La rebelión de Juan Manuel
Caía la noche en la boca del Salado. Por la única ventana, alta como la de los calabozos, la luna asomaba su blancura, creando sombras fantasmales en el cuartucho. El niño rubio la miraba anhelante. Las ansias de libertad le cosquilleaban en el cuerpo, aunque más lo acicateaba la furia. Doña Agustina no se andaba con chiquitas. Llevaba horas de encierro a pan y agua, y todavía le ardían las orejas por los coscorrones propinados por su madre. En el fondo de su corazón, aunque resentido ante el castigo, el muchachito admiraba a la mujer que lo había dado a luz; bebía de ella su fortaleza, la seguridad con que arremetía en los rodeos, montada en su redomón. Agustina López de Osornio había amamantado a sus hijos con celo de loba, pero los criaba con la severidad de un carcelero, vigilando el menor desliz para hacerles sentir su látigo.
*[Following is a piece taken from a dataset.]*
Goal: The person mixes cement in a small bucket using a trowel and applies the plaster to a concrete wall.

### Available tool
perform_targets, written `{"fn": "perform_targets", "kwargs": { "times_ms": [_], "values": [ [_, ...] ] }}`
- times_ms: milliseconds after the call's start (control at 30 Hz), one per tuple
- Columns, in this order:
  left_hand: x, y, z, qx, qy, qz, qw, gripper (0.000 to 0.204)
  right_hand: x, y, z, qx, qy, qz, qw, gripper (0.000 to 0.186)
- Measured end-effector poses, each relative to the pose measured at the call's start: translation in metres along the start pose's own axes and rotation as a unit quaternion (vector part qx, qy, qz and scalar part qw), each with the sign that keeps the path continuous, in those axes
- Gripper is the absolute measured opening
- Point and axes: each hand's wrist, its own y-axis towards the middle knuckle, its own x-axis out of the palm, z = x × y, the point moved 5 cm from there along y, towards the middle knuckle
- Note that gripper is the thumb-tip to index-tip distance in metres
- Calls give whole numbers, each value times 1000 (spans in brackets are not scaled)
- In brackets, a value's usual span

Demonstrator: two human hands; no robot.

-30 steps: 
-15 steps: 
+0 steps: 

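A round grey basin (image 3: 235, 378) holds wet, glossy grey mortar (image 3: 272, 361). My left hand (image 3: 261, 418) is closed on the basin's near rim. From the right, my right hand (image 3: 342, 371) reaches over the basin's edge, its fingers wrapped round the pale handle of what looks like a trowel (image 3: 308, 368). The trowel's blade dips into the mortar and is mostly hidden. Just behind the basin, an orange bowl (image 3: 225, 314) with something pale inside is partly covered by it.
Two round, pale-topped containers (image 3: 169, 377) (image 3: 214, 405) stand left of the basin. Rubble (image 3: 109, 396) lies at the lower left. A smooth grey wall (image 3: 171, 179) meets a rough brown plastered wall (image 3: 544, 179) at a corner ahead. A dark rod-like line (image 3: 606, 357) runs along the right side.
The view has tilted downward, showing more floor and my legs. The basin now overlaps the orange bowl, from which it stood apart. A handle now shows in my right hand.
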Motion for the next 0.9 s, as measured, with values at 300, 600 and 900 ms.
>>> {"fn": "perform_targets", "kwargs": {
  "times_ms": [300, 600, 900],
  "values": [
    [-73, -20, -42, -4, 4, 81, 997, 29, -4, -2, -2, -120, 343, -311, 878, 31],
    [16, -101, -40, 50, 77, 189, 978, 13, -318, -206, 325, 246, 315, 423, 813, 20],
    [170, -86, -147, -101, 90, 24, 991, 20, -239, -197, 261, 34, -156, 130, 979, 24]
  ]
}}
Esa vez, le había tocado a él.
Juan Manuel aguardó a que el bullicio de la peonada se apaciguase en el Rincón de López y trepó por el muro, desollándose las manos, desesperado por atisbar el campo de afuera, donde la luna arrancaba destellos de plata al río. La nariz aristocrática del niño se inundó con el aroma del trébol y sus oídos se ensordecieron con el estrépito de los grillos.
-¡Ahora o nunca! –se dijo, decidido.
Se desvistió con rapidez: chaleco, camisa, bombachas, calzoncillos, botas, cinto, boleadoras…Todo fue a parar en confuso montón al piso de tierra. Con ayuda de un trozo de carbón escribió sobre el muro encalado: "Me llevo sólo lo que me pertenece".
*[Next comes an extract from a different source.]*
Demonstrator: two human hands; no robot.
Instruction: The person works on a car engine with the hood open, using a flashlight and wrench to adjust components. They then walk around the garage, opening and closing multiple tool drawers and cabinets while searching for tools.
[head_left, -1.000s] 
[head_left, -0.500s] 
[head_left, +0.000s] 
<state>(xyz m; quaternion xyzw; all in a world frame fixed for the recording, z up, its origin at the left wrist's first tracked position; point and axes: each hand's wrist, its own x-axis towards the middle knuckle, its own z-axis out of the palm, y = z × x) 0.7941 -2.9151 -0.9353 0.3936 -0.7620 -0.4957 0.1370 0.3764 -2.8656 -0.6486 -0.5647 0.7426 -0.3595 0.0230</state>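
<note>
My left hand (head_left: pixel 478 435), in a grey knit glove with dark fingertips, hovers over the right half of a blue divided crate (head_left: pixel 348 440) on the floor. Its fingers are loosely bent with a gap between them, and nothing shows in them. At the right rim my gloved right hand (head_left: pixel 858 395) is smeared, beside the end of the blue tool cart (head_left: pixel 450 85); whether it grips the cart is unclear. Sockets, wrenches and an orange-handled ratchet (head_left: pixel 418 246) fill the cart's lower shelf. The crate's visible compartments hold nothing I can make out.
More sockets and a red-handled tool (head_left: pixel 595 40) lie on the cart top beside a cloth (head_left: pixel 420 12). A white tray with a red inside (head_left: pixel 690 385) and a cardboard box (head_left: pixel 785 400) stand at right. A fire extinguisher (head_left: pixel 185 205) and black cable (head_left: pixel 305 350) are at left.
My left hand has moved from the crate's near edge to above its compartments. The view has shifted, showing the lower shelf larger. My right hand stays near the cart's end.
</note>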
Y pasó desnudo por entre las rejas del ventanuco.
Ebrio de alegría y eufórico de victoria, corrió hasta la hilera de sauces que acariciaban las aguas. Tendido de espaldas sobre el pastizal, saboreó el instante de rebelión, más aún por el rescoldo de miedo que ardía en él. Había desafiado la autoridad de su madre. ¿Y por qué lo castigaba, al fin y al cabo? Sólo por negarse a ayudar. Las ínfulas de juventud le coloreaban las mejillas, pero muy adentro del pecho, una voz le decía, al compás de la espuma que arrullaba los hierbajos: "el orden, el orden, el orden…"
La misma voz que repiquetea ahora en su mente de hombre solitario, mientras sus manos acarician distraídas la trenza de la madre muerta. Juan Manuel de Rosas rememora en su destierro aquel episodio lejano que marcó a fuego su voluntad.
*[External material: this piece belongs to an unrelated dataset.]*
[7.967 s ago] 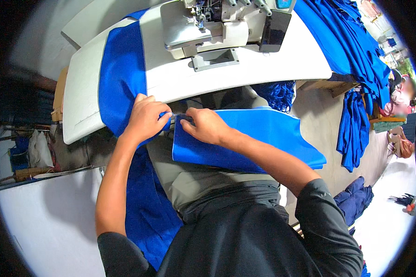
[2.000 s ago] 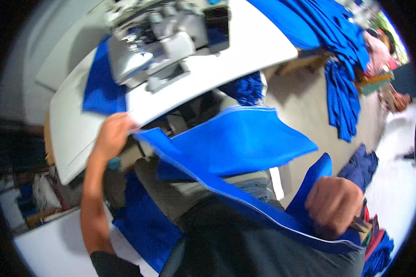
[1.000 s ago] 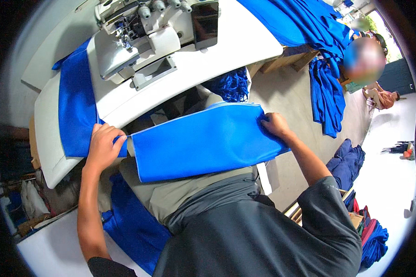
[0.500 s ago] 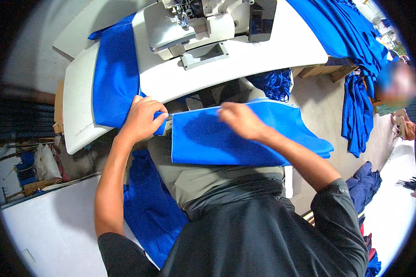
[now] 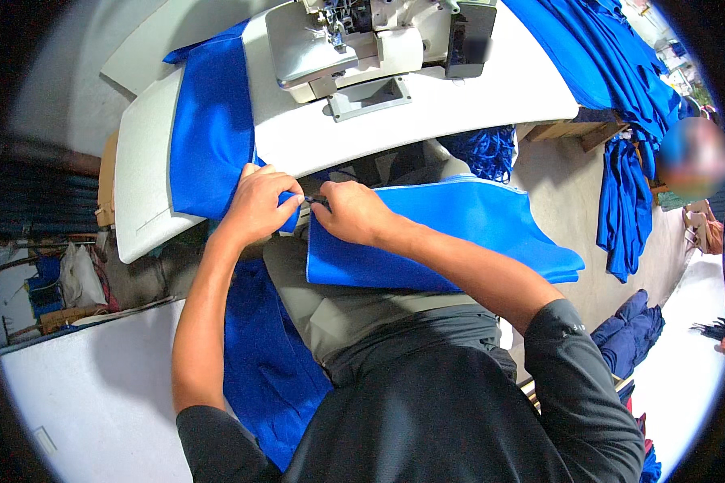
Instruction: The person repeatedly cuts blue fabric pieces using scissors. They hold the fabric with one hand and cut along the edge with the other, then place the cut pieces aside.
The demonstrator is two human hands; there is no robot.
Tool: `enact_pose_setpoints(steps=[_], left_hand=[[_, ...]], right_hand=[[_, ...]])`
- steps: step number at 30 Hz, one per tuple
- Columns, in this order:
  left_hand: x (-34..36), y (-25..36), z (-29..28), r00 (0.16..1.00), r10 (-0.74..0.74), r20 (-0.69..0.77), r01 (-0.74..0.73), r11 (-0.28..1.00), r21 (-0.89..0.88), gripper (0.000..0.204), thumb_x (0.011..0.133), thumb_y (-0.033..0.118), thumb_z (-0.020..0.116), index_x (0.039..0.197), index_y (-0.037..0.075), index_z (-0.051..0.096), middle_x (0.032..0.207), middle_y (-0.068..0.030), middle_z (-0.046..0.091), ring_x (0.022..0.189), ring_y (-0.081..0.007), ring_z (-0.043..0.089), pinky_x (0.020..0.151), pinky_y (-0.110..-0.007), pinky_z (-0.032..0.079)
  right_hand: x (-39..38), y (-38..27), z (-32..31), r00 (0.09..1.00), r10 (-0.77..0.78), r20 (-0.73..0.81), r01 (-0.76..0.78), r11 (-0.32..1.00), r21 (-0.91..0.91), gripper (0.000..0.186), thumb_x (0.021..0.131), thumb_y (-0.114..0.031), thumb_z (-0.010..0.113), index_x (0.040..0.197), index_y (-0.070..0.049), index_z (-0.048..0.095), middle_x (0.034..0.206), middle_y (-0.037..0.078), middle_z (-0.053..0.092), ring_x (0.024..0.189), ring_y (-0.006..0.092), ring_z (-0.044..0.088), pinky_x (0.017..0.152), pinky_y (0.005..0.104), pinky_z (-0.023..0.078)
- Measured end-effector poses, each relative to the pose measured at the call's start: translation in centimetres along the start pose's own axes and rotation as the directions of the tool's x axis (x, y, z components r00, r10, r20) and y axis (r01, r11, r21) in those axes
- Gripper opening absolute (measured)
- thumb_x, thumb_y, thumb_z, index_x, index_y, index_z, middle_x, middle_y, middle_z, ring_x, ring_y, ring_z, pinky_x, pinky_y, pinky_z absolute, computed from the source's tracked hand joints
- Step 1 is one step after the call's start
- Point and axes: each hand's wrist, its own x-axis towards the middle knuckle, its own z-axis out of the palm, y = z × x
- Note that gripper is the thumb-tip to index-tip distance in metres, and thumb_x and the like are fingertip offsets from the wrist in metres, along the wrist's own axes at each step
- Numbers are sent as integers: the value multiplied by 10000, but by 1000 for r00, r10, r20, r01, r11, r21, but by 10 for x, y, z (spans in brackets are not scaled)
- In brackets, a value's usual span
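- The left hand (image 5: pixel 258 208) pinches, thumb against bent forefinger, the gathered end of a long royal-blue cloth panel (image 5: pixel 211 121), which runs up the left part of the white, curved-edge sewing table (image 5: pixel 524 92).
- The right hand (image 5: pixel 353 213) has its fingers curled around a small, slim, dark tool (image 5: pixel 317 199), perhaps thread snips; the fist hides most of it, so I cannot tell whether any blades are apart.
- The 2nd piece, a folded bright-blue cloth panel (image 5: pixel 435 217) with pale edging, lies across the lap, partly under the right forearm.
- The step in hand looks like snipping a thread between the 2 panels; any thread is too fine to make out.
- Best to pinch firmly and draw the edge slightly taut, so the thread stands clear of the cloth.
- Angle the tool's tip away from the left thumb, just beside it.
- Cut near the stitching in 1 clean bite, without nicking the fabric.
- Let the lap carry the folded panel's weight, since a slipping panel could tug the seam.
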Motion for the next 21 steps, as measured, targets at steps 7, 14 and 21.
enact_pose_setpoints(steps=[7,14,21], left_hand=[[10,-1,-2,1000,26,5,-26,1000,3,98,852,212,764,870,118,741,890,-74,711,929,-274,642,879,-423,408],[-8,-14,21,993,-49,-105,46,999,-28,139,886,214,736,930,83,748,957,-148,726,1038,-364,650,1116,-604,335],[4,27,-16,990,-141,-14,141,990,-6,102,795,90,791,795,57,694,855,-131,631,930,-348,539,890,-462,412]], right_hand=[[3,-2,-3,998,2,67,3,997,-72,319,964,-276,622,946,31,706,912,293,723,927,479,708,859,541,570],[1,6,-3,970,-34,241,68,988,-137,216,775,-181,654,720,11,734,794,281,716,763,425,738,717,526,591],[-26,38,-29,994,-109,5,105,968,227,389,884,-338,699,990,37,701,942,284,717,925,468,698,814,530,559]])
El orden, primero que nada.
Y los ojos azules se pierden en un horizonte que sólo existe en su recuerdo: el de la Aduana empequeñeciéndose a medida que el barco se adentra en el río.
Afuera, una luna inglesa, fría y distante, crea sombras en el pequeño solar de Southampton.
(Nota de la autora: Agustina López de Osornio gobernaba la casa y a sus hijos con rigor. Tuvo varios enfrentamientos con Juan Manuel hasta que él se alejó de modo definitivo del hogar cuando su matrimonio con doña Encarnación Ezcurra, otra mujer de armas llevar en la vida de Rosas, hizo imposible la convivencia familiar).